**WHAT NEEDS TO BE DONE**
What must be handed in is the entire listing, exactly as written, with no pictures.

● ● ● ● ●

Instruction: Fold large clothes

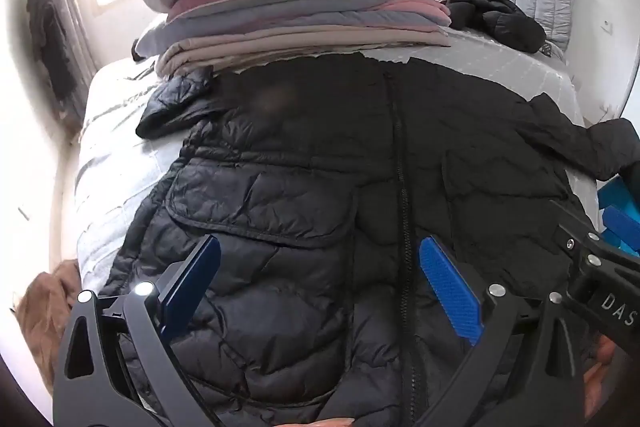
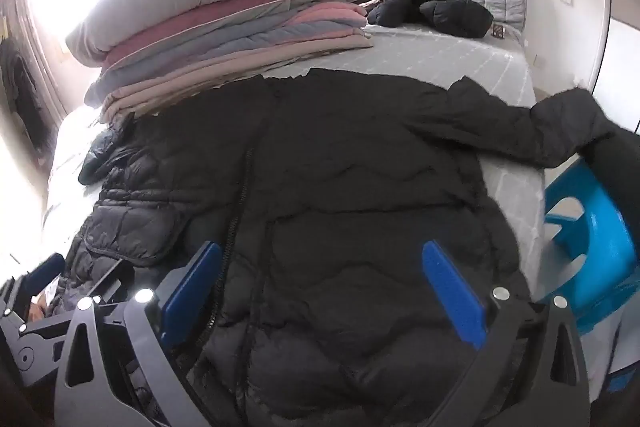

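On the bed (image 2: pixel 460 59), black puffer jacket (image 2: pixel 340 167) lies flat, zipped.

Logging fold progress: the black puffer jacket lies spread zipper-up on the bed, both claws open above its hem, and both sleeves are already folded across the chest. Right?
Not quite: no sleeve is folded across the chest. In the right wrist view one sleeve stretches out sideways toward the bed's edge. The black puffer jacket does lie zipper-up, left claw and right claw open.

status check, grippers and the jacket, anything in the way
Left gripper open, right gripper open, both above the hem. Black puffer jacket flat on the bed, zipped, unfolded. Stack of folded bedding crowds its collar; right sleeve hangs off the edge.
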Demonstrator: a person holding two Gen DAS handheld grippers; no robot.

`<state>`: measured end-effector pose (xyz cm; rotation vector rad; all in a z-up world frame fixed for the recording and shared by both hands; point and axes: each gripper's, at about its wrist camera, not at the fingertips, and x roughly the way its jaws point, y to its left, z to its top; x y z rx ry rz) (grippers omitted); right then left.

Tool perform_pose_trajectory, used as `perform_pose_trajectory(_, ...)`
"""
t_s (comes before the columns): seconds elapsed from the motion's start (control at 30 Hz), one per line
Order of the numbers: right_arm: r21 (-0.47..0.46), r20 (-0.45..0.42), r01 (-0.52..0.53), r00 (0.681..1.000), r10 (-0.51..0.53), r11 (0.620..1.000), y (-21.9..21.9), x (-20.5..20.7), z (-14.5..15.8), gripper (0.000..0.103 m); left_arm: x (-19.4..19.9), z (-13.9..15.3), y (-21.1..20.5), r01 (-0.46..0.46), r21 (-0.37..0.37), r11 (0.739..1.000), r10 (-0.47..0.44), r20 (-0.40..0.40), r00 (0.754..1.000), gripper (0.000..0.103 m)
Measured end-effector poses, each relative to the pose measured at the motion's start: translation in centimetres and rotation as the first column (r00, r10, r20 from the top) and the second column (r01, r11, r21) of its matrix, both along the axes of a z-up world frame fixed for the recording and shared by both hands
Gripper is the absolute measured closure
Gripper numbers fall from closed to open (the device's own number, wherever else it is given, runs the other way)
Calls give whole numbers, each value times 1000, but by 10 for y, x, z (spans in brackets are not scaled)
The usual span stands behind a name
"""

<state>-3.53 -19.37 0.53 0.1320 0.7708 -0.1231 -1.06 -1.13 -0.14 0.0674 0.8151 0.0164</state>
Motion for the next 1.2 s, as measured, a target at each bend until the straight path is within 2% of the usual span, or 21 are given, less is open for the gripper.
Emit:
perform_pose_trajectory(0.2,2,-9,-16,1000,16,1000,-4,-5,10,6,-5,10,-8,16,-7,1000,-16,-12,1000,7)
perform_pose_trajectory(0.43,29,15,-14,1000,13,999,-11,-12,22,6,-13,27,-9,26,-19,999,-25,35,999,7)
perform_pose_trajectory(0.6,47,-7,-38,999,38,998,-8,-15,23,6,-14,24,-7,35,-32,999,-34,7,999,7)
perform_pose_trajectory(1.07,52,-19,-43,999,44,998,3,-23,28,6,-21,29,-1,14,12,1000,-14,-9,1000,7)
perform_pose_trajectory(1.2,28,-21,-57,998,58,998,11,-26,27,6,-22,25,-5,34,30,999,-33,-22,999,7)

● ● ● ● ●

**EXERCISE RESULT**
Instruction: Fold large clothes


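On the bed (image 2: pixel 460 59), black puffer jacket (image 2: pixel 340 167) lies flat, zipped.

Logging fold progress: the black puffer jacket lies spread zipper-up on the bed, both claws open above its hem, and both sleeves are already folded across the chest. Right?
Not quite: no sleeve is folded across the chest. In the right wrist view one sleeve stretches out sideways toward the bed's edge. The black puffer jacket does lie zipper-up, left claw and right claw open.

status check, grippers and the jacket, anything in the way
Left gripper open, right gripper open, both above the hem. Black puffer jacket flat on the bed, zipped, unfolded. Stack of folded bedding crowds its collar; right sleeve hangs off the edge.
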Demonstrator: a person holding two Gen DAS handheld grippers; no robot.

`<state>`: measured end-effector pose (xyz cm; rotation vector rad; all in a z-up world frame fixed for the recording and shared by both hands; point and axes: each gripper's, at about its wrist camera, not at the fingertips, and x roughly the way its jaws point, y to its left, z to its top; x y z rx ry rz) (grippers omitted); right then left.

Tool perform_pose_trajectory, used as `perform_pose_trajectory(_, ...)`
"""
t_s (comes before the columns): seconds elapsed from the motion's start (control at 30 Hz), one per line
Order of the numbers: right_arm: r21 (-0.47..0.46), r20 (-0.45..0.42), r01 (-0.52..0.53), r00 (0.681..1.000), r10 (-0.51..0.53), r11 (0.620..1.000), y (-21.9..21.9), x (-20.5..20.7), z (-14.5..15.8), gripper (0.000..0.103 m); left_arm: x (-19.4..19.9), z (-13.9..15.3), y (-21.1..20.5), r01 (-0.46..0.46), r21 (-0.37..0.37), r11 (0.739..1.000), r10 (-0.47..0.44), r20 (-0.40..0.40), r00 (0.754..1.000), gripper (0.000..0.103 m)
Measured end-effector poses, each relative to the pose measured at the motion's start: translation in centimetres and rotation as the first column (r00, r10, r20 from the top) and the second column (r01, r11, r21) of its matrix, both along the axes of a z-up world frame fixed for the recording and shared by both hands
Gripper is the absolute measured closure
Gripper numbers fall from closed to open (the device's own number, wherever else it is given, runs the other way)
Calls give whole numbers, each value times 1000, but by 10 for y, x, z (spans in brackets are not scaled)
The usual span stands behind a name
"""

<state>-3.53 -19.37 0.53 0.1320 0.7708 -0.1231 -1.06 -1.13 -0.14 0.0674 0.8151 0.0164</state>
Motion for the next 1.2 s, as measured, a target at each bend until the straight path is within 2% of the usual span, or 21 are given, less is open for the gripper.
Emit:
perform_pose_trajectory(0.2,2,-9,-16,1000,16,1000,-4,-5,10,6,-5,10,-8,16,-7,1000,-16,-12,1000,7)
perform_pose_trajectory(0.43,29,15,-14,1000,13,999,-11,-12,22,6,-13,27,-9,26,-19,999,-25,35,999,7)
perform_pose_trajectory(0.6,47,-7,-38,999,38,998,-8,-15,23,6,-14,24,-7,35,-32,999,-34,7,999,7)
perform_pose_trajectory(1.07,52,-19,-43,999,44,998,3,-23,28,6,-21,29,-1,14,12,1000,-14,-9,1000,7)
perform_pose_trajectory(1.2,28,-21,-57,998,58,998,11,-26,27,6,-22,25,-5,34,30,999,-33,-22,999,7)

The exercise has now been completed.